- _What to produce_:
Only lines holding the word "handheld" are wanted from the records; copy all of them.

Dataset excerpts:
=====

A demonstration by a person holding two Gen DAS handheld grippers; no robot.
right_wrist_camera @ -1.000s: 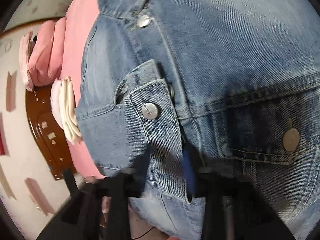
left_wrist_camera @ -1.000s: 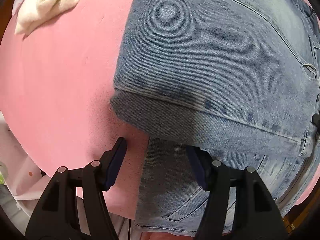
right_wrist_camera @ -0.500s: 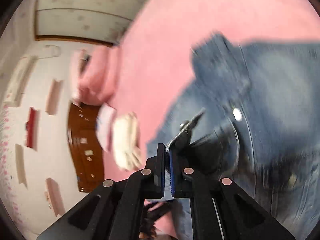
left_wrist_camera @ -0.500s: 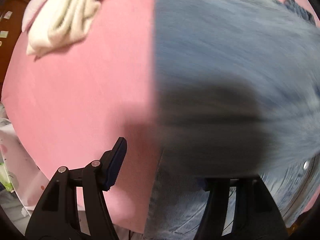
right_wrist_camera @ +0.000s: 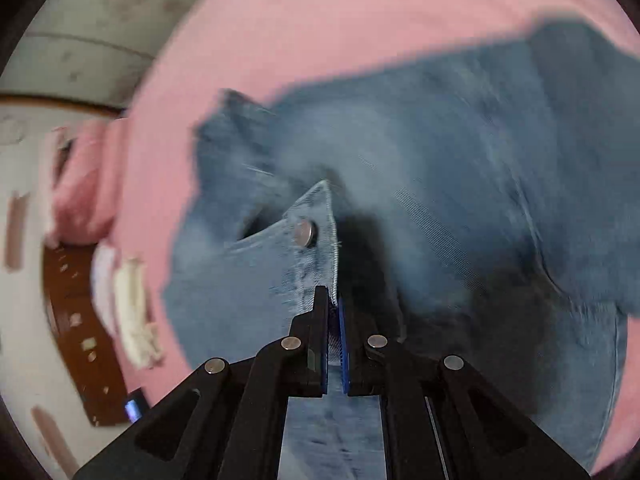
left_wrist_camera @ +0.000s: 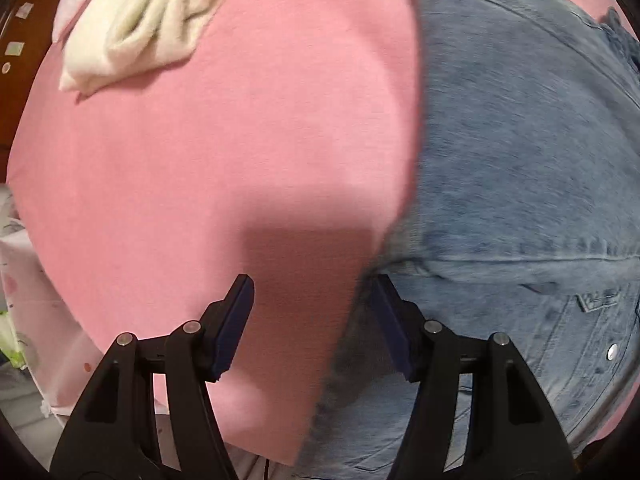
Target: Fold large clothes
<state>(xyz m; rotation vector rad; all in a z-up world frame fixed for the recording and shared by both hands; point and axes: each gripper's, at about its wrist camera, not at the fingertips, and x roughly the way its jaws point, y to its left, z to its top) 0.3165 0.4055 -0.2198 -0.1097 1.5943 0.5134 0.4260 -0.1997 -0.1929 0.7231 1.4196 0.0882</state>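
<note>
Right gripper (right_wrist_camera: pixel 333 308), now raised, pinching buttoned cuff (right_wrist_camera: pixel 310 240) of denim jacket (left_wrist_camera: pixel 520 160); sleeve lifted toward 12 o'clock, fold under way. Left gripper (left_wrist_camera: pixel 310 320) half-wide, empty, over pink bedspread (left_wrist_camera: pixel 220 152); jacket at 3 o'clock.

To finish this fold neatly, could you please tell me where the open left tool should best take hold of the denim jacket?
Grip the denim jacket at its thick hem band near the left corner, coming from the pink bed side; that edge lies exposed beside the left tool.
</note>
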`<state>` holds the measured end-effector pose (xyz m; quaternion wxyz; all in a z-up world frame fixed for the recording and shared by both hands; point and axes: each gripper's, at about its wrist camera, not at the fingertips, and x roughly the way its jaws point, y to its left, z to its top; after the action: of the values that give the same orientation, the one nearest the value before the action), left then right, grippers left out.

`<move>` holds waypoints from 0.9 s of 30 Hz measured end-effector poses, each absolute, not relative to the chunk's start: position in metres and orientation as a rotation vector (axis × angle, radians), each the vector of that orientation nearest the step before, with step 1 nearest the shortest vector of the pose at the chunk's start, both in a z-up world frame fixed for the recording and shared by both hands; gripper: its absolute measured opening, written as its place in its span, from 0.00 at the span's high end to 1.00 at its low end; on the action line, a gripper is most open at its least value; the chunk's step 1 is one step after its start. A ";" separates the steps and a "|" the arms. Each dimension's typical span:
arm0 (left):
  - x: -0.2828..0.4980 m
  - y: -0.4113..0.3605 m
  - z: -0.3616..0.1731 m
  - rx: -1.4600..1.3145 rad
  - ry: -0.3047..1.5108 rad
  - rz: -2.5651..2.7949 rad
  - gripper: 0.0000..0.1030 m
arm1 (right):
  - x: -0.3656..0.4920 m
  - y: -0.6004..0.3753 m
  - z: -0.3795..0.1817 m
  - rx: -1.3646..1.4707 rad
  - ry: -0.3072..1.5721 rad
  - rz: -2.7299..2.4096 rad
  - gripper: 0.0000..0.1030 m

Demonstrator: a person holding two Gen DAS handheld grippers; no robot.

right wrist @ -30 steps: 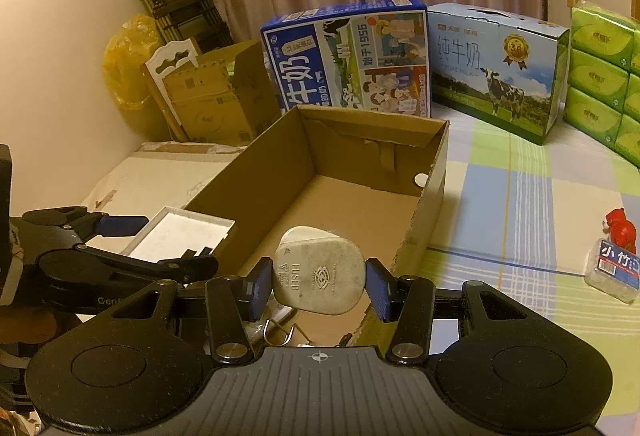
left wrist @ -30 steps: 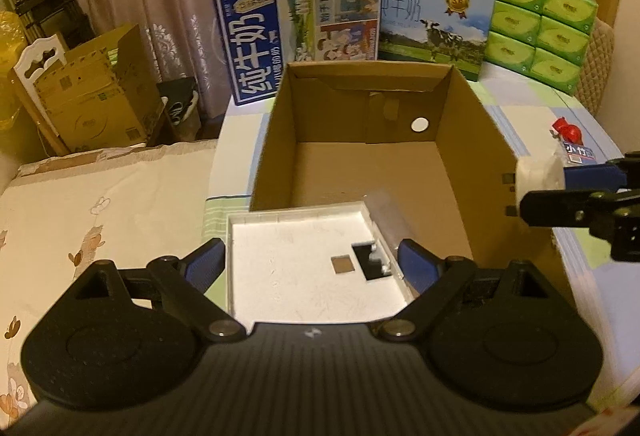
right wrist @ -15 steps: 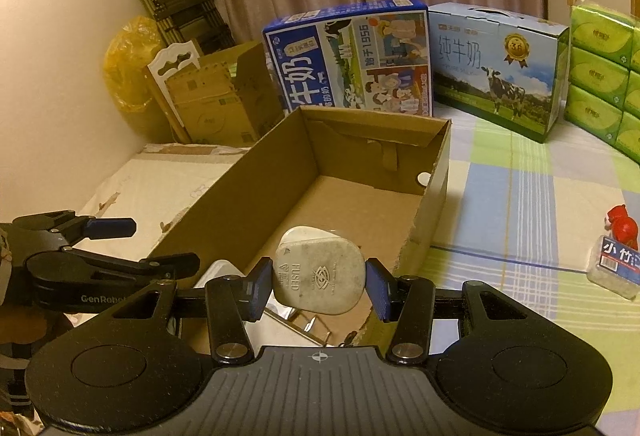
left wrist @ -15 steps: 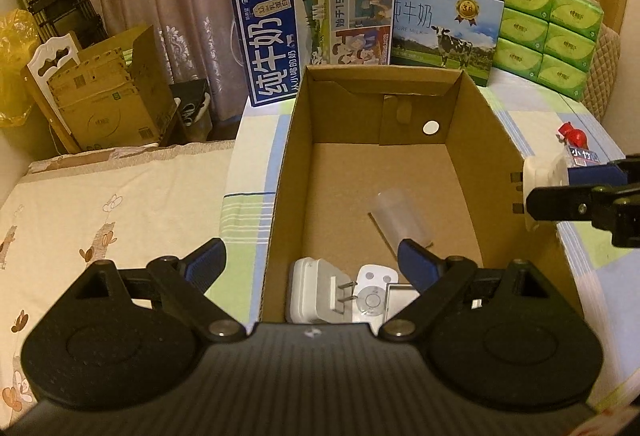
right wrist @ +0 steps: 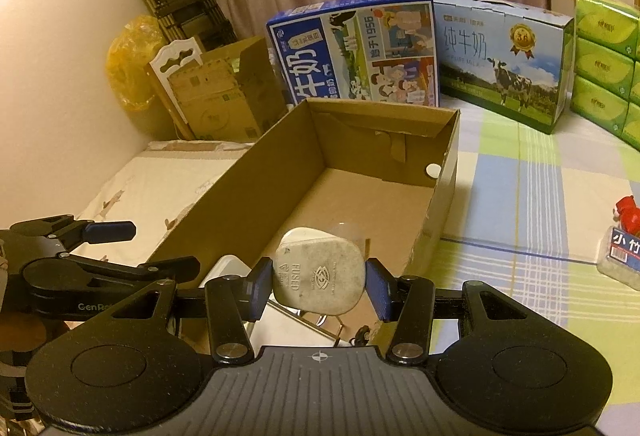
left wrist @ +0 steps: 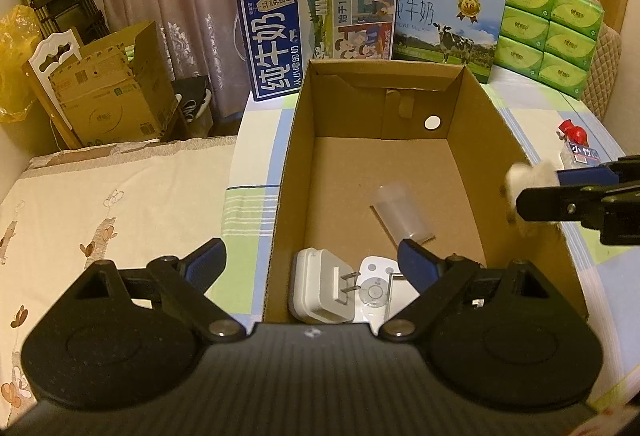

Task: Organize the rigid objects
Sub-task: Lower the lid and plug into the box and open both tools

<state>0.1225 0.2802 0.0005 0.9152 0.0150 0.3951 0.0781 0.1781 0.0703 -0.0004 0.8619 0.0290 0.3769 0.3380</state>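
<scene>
My left gripper (left wrist: 310, 266) stands wide open with nothing between its fingers, held over the near left corner of the cardboard box (left wrist: 294, 172). One blue pad (left wrist: 206, 264) sits outside the box's left wall, over the checked bedcover (left wrist: 248, 208); the other is over the box floor.

Box contents, left to right along the near edge: a white charger (left wrist: 316, 286) lying flat with two prongs pointing right, a white remote (left wrist: 376, 286) touching it, and beside that a metal clip only partly visible behind my finger. Further in, toward the middle of the floor, lies a clear plastic cup (left wrist: 400, 212) on its side.

My right gripper (right wrist: 318, 286) is clamped on a white fused plug (right wrist: 320, 276), pads pressed to both of its sides. It hangs over the near right part of the box, just inside the right wall. In the left wrist view the plug (left wrist: 528, 180) appears blurred at the right rim.

Right of the box, on the bedcover, a small packet with a red top (right wrist: 622, 252) lies well apart. At the far edge stand two milk cartons (left wrist: 316, 32) and stacked green tissue packs (left wrist: 550, 28).
</scene>
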 end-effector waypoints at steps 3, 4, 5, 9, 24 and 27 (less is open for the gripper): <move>0.122 0.278 -0.001 0.034 0.814 0.158 0.12 | 0.180 0.071 -0.003 0.069 0.804 0.720 0.55; 0.122 0.277 -0.002 0.034 0.814 0.157 0.12 | 0.181 0.072 -0.004 0.070 0.808 0.725 0.53; 0.122 0.277 -0.002 0.034 0.813 0.155 0.12 | 0.181 0.072 -0.004 0.072 0.807 0.722 0.46; 0.120 0.275 -0.002 0.033 0.812 0.150 0.12 | 0.179 0.067 -0.001 0.102 0.789 0.717 0.35; 0.105 0.253 0.012 0.032 0.798 0.138 0.12 | 0.160 0.038 0.005 0.115 0.793 0.682 0.35; 0.100 0.248 0.017 0.036 0.791 0.136 0.12 | 0.155 0.029 0.009 0.119 0.789 0.674 0.35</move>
<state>0.1003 0.2478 0.0166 0.9204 0.0173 0.3849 0.0664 0.1549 0.0295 0.0085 0.8667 0.0569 0.3768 0.3219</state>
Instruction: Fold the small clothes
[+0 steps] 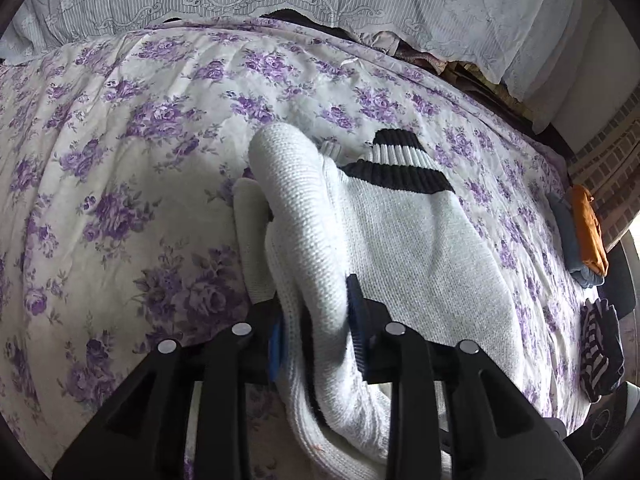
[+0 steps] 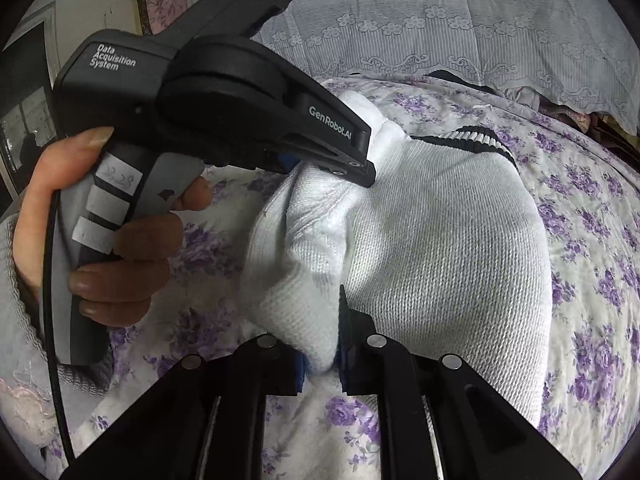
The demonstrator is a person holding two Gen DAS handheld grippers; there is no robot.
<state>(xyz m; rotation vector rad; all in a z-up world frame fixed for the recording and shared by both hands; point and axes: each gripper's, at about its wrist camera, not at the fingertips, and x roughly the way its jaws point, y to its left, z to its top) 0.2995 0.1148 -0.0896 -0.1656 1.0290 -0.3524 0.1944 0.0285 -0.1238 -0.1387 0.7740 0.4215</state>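
My right gripper [image 2: 322, 354] pinches a fold of the white knit sweater [image 2: 440, 248]; my left gripper [image 1: 316, 328] has sweater edge between its jaws, the fabric filling the gap. The sweater lies on the purple-flowered bedspread [image 1: 120, 160].

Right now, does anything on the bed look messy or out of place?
Only the white sweater: it lies bunched, one edge rolled into a thick ridge between the left claw and the right claw. No damage shows.
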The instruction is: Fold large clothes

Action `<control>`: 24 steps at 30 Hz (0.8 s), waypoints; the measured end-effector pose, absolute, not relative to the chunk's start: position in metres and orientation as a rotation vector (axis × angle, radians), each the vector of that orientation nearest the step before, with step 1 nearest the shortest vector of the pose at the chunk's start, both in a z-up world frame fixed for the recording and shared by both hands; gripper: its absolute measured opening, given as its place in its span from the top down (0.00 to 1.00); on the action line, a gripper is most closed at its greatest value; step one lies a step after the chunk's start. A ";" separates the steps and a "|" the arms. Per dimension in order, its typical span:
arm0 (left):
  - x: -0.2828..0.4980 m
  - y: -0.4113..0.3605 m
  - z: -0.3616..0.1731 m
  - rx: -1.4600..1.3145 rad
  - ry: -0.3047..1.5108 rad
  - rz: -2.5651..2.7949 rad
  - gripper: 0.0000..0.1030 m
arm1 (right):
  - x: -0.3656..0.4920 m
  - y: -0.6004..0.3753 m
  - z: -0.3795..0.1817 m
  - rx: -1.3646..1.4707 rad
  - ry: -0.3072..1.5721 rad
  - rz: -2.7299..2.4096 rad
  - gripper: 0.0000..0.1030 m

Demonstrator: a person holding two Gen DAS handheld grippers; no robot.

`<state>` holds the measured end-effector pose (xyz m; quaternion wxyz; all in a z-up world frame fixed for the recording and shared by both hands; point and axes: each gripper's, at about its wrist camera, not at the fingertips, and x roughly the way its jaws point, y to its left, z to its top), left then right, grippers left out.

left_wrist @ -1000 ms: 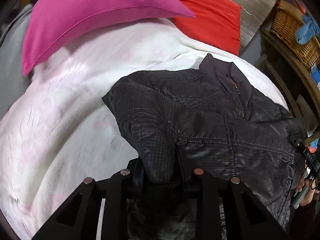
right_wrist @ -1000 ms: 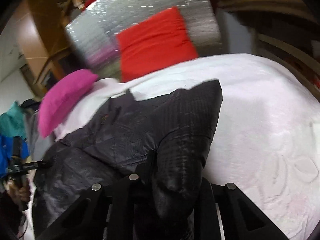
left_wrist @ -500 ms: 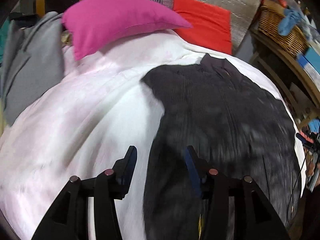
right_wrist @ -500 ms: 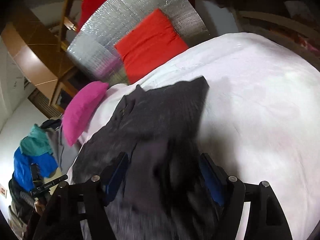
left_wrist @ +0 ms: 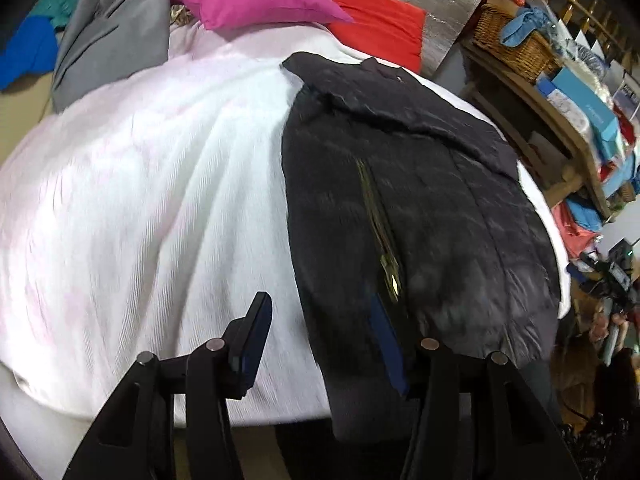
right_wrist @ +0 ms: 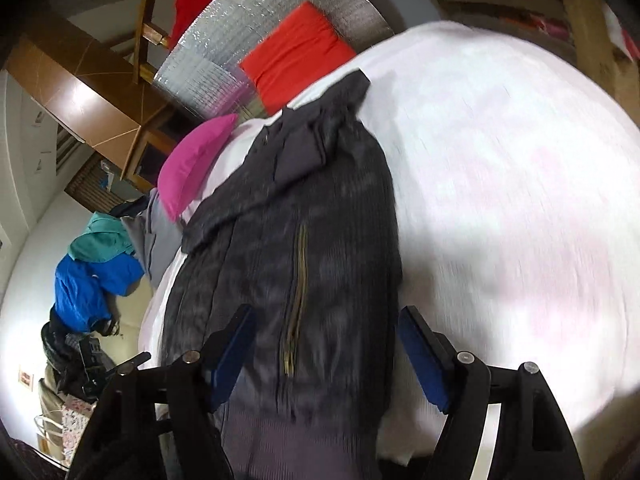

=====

- _Task response_:
A demonstration by a person holding two Gen DAS handheld grippers; no robot.
Demonstrator: a person holding two Gen DAS handheld grippers; no robot.
The demonstrator is a person holding two Gen DAS handheld grippers; there is no robot.
Demonstrator: a person holding two Gen DAS handheld grippers; no robot.

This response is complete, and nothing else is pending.